Second, a petitioner must establish prejudice. Demonstrating prejudice as a result of counsel’s deficient performance in this context requires a petitioner show “that there is a reasonable probability that, but for counsel’s errors, he would not have pleaded guilty and would have insisted on going to trial.” Lockhart, 474 U.S. at 59. A “reasonable probability” requires Petitioner demonstrate “a ‘substantial,’ not just ‘conceivable,’ likelihood of a different result.” United States v. Frausto, 754 F.3d 640, 643 (8th Cir. 2014) (quoting Cullen v. Pinholster, 563 U.S. 170, 189 (2011)). As such, “post
hoc assertions from a defendant about how he would have pleaded but for his attorney’s deficiencies” will not alone support upsetting a plea. Meza-Lopez v. United States, No. 929 F.3d 1041, 1045 (8th Cir. 2019) (citing Lee v. United States, 137 S. Ct. 1958, 1967 (2017)). Also relevant to assessing the strength of the Government’s case in support of Petitioner’s conspiracy conviction is United States v. Mohamed, providing that once the
Government has proven a defendant “knowingly joined the conspiracy, the overt act need not be shown to have been committed by him” if it can instead be shown to have been committed by another co-conspirator. 600 F.3d 1000, 1007 (8th Cir. 2010). Additionally, “[Petitioner’s] representations during the plea-taking carry a strong presumption of verity and pose a ‘formidable barrier in any subsequent collateral
proceedings.’” Nguyen v.
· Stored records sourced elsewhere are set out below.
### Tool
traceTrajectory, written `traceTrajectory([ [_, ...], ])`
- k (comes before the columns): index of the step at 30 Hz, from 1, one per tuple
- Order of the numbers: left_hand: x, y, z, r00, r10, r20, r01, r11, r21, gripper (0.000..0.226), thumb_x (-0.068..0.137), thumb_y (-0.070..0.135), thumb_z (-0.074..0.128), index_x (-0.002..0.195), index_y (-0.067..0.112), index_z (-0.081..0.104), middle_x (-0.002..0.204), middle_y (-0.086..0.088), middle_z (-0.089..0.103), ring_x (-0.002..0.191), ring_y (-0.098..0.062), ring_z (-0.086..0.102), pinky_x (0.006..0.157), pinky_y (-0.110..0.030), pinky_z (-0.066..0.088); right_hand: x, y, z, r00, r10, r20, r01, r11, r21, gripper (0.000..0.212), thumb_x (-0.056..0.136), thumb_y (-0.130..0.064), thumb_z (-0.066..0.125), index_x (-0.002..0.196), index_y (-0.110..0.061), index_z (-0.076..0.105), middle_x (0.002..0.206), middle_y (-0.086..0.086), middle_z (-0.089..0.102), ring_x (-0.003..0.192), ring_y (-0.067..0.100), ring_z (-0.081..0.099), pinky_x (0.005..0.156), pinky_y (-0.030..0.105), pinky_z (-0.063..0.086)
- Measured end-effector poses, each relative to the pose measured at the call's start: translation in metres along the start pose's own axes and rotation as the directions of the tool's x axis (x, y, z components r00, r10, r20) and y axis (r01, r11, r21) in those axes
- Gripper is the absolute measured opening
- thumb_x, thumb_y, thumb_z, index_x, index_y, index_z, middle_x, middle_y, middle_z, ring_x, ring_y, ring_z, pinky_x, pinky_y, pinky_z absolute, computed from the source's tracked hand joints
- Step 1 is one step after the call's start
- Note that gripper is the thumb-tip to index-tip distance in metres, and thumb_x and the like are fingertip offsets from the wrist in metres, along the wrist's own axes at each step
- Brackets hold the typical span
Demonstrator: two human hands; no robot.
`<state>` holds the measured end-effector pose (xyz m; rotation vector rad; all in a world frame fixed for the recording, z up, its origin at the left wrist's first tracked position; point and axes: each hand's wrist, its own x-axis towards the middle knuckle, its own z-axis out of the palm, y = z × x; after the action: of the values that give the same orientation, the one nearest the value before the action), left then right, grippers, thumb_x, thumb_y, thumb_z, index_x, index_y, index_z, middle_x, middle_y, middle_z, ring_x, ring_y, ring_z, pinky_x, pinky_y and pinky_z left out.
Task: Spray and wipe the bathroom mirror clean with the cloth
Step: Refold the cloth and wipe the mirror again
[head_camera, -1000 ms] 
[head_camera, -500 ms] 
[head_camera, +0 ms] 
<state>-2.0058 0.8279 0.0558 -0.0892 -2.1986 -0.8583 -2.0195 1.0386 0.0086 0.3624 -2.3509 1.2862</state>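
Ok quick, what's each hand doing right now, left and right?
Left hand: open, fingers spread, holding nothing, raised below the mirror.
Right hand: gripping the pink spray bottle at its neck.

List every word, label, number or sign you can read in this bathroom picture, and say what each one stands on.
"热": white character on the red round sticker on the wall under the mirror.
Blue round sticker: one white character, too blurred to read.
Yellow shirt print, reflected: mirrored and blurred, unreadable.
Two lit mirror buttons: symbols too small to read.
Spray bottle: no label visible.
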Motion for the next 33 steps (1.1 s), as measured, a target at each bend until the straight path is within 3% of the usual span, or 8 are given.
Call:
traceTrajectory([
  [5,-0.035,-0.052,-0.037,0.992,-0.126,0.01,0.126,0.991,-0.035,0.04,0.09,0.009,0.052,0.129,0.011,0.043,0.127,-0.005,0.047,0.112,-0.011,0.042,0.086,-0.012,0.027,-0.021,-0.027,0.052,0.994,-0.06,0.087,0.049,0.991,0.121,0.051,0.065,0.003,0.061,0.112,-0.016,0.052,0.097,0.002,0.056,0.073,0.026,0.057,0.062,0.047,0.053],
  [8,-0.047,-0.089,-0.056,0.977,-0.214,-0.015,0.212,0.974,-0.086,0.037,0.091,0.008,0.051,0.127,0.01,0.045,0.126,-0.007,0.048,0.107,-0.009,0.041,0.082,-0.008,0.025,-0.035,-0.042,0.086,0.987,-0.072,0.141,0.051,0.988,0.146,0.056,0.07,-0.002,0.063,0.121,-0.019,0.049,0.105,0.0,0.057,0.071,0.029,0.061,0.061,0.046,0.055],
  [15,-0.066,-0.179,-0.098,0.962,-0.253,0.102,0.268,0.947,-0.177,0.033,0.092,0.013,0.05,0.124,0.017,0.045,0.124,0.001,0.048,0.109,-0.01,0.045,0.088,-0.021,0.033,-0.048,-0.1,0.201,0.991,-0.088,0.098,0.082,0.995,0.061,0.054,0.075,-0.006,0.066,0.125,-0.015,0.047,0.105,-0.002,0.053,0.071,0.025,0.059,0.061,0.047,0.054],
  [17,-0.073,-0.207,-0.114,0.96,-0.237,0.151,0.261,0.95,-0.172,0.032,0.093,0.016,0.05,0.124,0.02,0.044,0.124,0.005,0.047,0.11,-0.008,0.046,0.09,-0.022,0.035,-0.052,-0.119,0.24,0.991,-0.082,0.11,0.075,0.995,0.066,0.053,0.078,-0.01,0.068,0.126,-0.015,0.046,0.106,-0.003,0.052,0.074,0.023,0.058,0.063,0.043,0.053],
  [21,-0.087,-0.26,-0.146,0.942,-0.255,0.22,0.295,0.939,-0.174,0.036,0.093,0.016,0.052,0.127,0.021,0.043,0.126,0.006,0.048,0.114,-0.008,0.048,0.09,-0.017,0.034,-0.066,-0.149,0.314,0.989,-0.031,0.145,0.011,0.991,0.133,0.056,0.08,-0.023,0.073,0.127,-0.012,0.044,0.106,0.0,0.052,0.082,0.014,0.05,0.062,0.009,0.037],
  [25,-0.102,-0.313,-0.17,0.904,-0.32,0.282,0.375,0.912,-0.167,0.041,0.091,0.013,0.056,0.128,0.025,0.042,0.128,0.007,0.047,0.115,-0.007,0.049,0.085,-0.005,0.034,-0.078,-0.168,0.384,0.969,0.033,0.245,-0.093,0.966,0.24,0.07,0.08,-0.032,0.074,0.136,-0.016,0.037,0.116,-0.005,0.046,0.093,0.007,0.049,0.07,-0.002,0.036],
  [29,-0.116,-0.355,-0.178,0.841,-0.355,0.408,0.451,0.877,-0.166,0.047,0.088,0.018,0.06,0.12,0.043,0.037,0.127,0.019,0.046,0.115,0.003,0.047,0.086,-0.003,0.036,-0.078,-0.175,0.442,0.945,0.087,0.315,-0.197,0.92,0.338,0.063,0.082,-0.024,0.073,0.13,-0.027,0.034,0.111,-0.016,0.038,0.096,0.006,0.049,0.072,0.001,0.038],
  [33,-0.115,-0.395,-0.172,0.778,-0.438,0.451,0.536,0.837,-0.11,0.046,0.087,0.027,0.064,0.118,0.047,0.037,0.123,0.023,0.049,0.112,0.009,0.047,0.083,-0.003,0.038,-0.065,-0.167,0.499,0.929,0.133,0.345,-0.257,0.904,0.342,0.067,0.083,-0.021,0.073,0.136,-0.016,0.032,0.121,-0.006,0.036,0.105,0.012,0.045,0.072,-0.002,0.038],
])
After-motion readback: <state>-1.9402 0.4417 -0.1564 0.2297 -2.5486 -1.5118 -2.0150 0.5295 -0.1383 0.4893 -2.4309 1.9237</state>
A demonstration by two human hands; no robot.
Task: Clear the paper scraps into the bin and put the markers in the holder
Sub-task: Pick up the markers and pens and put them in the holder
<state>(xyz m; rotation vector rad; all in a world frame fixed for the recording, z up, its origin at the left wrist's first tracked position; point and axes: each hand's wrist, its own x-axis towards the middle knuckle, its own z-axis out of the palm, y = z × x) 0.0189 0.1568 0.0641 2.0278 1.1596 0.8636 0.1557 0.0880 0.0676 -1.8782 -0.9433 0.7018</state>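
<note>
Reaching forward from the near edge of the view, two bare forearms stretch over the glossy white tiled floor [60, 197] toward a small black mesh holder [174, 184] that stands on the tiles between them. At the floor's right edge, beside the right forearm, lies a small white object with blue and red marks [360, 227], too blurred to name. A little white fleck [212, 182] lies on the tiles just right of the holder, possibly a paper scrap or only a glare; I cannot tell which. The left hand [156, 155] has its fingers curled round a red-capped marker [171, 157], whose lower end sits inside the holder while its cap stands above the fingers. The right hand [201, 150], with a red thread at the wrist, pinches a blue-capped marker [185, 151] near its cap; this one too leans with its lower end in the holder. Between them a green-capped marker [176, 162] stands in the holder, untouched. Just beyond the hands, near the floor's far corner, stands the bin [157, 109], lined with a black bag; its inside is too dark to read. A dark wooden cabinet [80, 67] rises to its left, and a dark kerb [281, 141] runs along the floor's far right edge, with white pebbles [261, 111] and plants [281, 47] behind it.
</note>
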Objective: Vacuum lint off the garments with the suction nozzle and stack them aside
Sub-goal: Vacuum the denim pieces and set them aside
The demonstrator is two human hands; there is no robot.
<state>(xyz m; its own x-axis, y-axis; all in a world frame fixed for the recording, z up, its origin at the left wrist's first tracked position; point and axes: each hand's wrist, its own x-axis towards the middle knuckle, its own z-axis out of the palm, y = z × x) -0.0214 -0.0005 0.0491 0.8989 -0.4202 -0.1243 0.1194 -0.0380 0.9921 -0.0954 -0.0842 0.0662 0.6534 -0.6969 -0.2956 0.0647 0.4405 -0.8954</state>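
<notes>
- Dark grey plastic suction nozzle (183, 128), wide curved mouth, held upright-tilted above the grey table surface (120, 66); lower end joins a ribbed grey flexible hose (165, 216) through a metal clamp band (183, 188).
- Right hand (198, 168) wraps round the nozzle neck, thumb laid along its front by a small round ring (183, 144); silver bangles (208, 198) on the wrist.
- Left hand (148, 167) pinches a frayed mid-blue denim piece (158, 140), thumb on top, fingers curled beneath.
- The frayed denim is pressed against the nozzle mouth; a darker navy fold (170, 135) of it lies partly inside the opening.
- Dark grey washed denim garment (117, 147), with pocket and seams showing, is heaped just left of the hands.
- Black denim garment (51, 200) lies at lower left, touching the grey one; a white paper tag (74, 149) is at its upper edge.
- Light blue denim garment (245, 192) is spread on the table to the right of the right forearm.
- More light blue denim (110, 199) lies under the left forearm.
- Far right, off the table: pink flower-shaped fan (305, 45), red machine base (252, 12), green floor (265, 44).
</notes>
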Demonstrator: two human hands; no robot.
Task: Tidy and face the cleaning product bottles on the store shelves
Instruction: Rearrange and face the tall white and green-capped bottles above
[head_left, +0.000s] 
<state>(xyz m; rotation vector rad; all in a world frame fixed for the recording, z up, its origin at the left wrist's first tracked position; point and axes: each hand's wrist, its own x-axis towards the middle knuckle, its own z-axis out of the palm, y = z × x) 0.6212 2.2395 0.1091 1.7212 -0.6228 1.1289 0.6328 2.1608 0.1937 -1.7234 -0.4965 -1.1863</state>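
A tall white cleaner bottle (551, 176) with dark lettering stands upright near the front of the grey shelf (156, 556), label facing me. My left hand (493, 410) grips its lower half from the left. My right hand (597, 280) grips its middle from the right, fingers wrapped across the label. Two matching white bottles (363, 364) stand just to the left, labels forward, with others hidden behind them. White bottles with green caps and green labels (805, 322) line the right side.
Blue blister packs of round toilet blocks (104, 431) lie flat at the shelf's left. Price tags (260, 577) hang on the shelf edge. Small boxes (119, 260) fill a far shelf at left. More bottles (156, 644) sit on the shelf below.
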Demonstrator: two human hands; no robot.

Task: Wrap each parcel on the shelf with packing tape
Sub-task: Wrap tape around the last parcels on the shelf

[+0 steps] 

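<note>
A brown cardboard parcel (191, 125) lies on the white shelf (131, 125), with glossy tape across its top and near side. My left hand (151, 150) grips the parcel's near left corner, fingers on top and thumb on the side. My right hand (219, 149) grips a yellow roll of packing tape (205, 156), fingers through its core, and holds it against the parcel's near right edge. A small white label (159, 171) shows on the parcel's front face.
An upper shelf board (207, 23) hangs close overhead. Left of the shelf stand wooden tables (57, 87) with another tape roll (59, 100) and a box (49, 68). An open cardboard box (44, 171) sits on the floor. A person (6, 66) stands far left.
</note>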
United States, 114 F.3d 699, 703 (8th Cir. 1997) (quoting Blackledge, 431 U.S. at 73-74). When “the alleged error of counsel is a failure to investigate or discover potentially exculpatory evidence,” the inquiry of whether the alleged error prejudiced Petitioner by causing him to plead “will depend on the likelihood that discovery of the
evidence would have led counsel to change his recommendation as to the plea.” Lockhart, 474 U.S. at 59. “This assessment, in turn, will depend in large part on a prediction whether the evidence likely would have changed the outcome of a trial.” Id. Accordingly, it is appropriate that courts consider the strength of the prosecution’s case as circumstantial evidence relating to whether Petitioner would have insisted on going to trial. Witherspoon v. Purkett, 210 F.3d 901, 903-04 (8th Cir. 2000). Claim 1: Plea Counsel’s Failure to Detect the Transcript-Audio Discrepancy
Deficient Performance – Failure to Detect Transcript Error Special Agent Jordan’s testimony and the Government’s exhibits in support show that plea counsel was in fact provided with the Moriarty Transcript and Jordan Transcript along with the rest of discovery prior to Petitioner’s plea. In her affidavit, Special Agent Jordan asserts she prepared the Jordan Transcript beginning on April 11, 2017. Doc. No.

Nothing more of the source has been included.